Schmid's recent comments emphasize a clear message: the Fed is "positioned pretty well," but the job isn't done. He sees the labor market as balanced and not facing a cyclical downturn, which removes any urgent pressure to cut rates. His primary focus remains on bringing inflation firmly back to the 2% target, a goal he feels has not yet been convincingly achieved. This reinforces a "higher-for-longer" narrative unless the data shows a clear and sustained move toward price stability.
The rationale behind this caution is rooted in recent economic reports. First, while the headline Consumer Price Index (CPI) for January eased to 2.4% year-over-year, other key metrics tell a different story. The Personal Consumption Expenditures (PCE) price index, the Fed's preferred inflation gauge, remained elevated at 2.9% in December, with its core component at 3.0%. A hot monthly increase of 0.4% in core PCE further validates the Fed's concern about underlying price pressures.
Second, the labor market data provides no compelling reason for an immediate policy shift. Jobless claims are hovering near historic lows, and job openings, while declining from their peaks, still indicate a healthy demand for workers. With unemployment at a stable 4.3% and real wages growing, Schmid's assessment of "no cyclical issue" appears well-founded. A strong labor market gives the Fed the flexibility to focus solely on its inflation mandate without worrying about triggering a recession.

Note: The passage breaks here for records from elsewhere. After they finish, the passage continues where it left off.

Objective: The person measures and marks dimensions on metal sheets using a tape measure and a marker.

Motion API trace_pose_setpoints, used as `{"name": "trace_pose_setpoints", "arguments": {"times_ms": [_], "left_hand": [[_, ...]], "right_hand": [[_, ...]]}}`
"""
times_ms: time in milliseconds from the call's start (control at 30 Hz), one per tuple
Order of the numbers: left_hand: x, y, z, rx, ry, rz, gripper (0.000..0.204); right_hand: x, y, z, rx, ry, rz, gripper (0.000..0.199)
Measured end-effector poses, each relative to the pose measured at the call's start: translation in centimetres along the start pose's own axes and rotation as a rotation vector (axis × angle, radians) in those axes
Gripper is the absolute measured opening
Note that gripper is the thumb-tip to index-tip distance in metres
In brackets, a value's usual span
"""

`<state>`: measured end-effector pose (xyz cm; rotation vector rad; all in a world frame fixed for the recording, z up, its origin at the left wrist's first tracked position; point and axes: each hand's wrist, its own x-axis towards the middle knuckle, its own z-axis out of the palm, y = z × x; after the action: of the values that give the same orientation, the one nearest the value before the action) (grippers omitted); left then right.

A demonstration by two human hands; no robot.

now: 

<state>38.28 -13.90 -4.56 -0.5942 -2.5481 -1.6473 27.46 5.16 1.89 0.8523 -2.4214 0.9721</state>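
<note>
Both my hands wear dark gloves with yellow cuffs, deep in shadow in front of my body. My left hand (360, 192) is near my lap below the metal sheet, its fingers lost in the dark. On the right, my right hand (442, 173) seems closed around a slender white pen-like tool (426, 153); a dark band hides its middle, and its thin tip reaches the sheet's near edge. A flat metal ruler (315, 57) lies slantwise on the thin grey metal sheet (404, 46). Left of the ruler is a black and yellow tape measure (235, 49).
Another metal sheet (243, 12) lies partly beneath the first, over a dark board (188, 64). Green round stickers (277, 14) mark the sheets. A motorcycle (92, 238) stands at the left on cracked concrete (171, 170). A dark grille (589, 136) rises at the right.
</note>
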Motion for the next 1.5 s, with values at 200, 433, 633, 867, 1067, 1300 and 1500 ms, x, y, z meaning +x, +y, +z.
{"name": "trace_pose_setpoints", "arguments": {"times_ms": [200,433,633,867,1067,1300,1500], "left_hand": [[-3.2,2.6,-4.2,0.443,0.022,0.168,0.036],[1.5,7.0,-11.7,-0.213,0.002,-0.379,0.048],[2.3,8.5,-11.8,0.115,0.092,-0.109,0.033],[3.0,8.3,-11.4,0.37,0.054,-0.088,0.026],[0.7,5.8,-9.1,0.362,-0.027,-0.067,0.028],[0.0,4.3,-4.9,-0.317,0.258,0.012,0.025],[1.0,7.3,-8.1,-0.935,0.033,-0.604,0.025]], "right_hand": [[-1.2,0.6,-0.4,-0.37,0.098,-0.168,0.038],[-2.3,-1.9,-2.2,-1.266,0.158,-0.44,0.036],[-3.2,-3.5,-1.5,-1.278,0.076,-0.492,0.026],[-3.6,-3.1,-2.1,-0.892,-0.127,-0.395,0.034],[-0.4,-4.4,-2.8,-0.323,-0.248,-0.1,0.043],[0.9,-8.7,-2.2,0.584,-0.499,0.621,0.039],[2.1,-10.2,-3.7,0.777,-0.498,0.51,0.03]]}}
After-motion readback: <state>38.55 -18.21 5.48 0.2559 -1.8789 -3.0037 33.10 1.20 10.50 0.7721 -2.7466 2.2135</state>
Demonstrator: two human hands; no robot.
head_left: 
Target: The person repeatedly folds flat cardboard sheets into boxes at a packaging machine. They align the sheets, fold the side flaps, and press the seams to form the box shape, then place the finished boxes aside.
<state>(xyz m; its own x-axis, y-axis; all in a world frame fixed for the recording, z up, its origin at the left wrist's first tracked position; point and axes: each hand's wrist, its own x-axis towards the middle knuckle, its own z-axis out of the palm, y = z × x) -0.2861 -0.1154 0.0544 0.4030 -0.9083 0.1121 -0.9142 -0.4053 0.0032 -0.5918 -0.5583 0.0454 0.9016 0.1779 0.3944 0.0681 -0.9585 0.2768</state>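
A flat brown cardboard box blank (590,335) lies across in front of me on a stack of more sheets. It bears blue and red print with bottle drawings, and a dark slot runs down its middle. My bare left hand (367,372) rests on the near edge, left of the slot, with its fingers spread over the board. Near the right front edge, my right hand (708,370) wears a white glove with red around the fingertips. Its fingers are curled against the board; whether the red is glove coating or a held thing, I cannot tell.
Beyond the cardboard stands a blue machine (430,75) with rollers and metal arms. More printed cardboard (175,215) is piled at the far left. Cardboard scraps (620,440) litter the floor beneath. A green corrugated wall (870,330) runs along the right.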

This stance is not new for Schmid. Tracing back his comments and actions reveals a consistent hawkish leaning. He dissented against the Fed's rate cut in December 2025 and has repeatedly warned since last year that inflation was stubbornly closer to 3% than 2%. This history shows his current position is a continuation of a long-held, data-driven perspective, not a sudden shift in thinking.
In essence, Schmid's message is a call for patience. The Fed has made progress, but the final stretch of the inflation fight requires careful navigation, meaning rate cuts are not imminent.
- PCE (Personal Consumption Expenditures) Price Index: The Federal Reserve's preferred measure of inflation, tracking the prices of goods and services purchased by consumers.
- Hawkish: A term describing a monetary policy stance that favors higher interest rates to control inflation, even at the risk of slowing economic growth.
- Cyclical Downturn: A significant decline in economic activity across the economy, often associated with recessions and rising unemployment.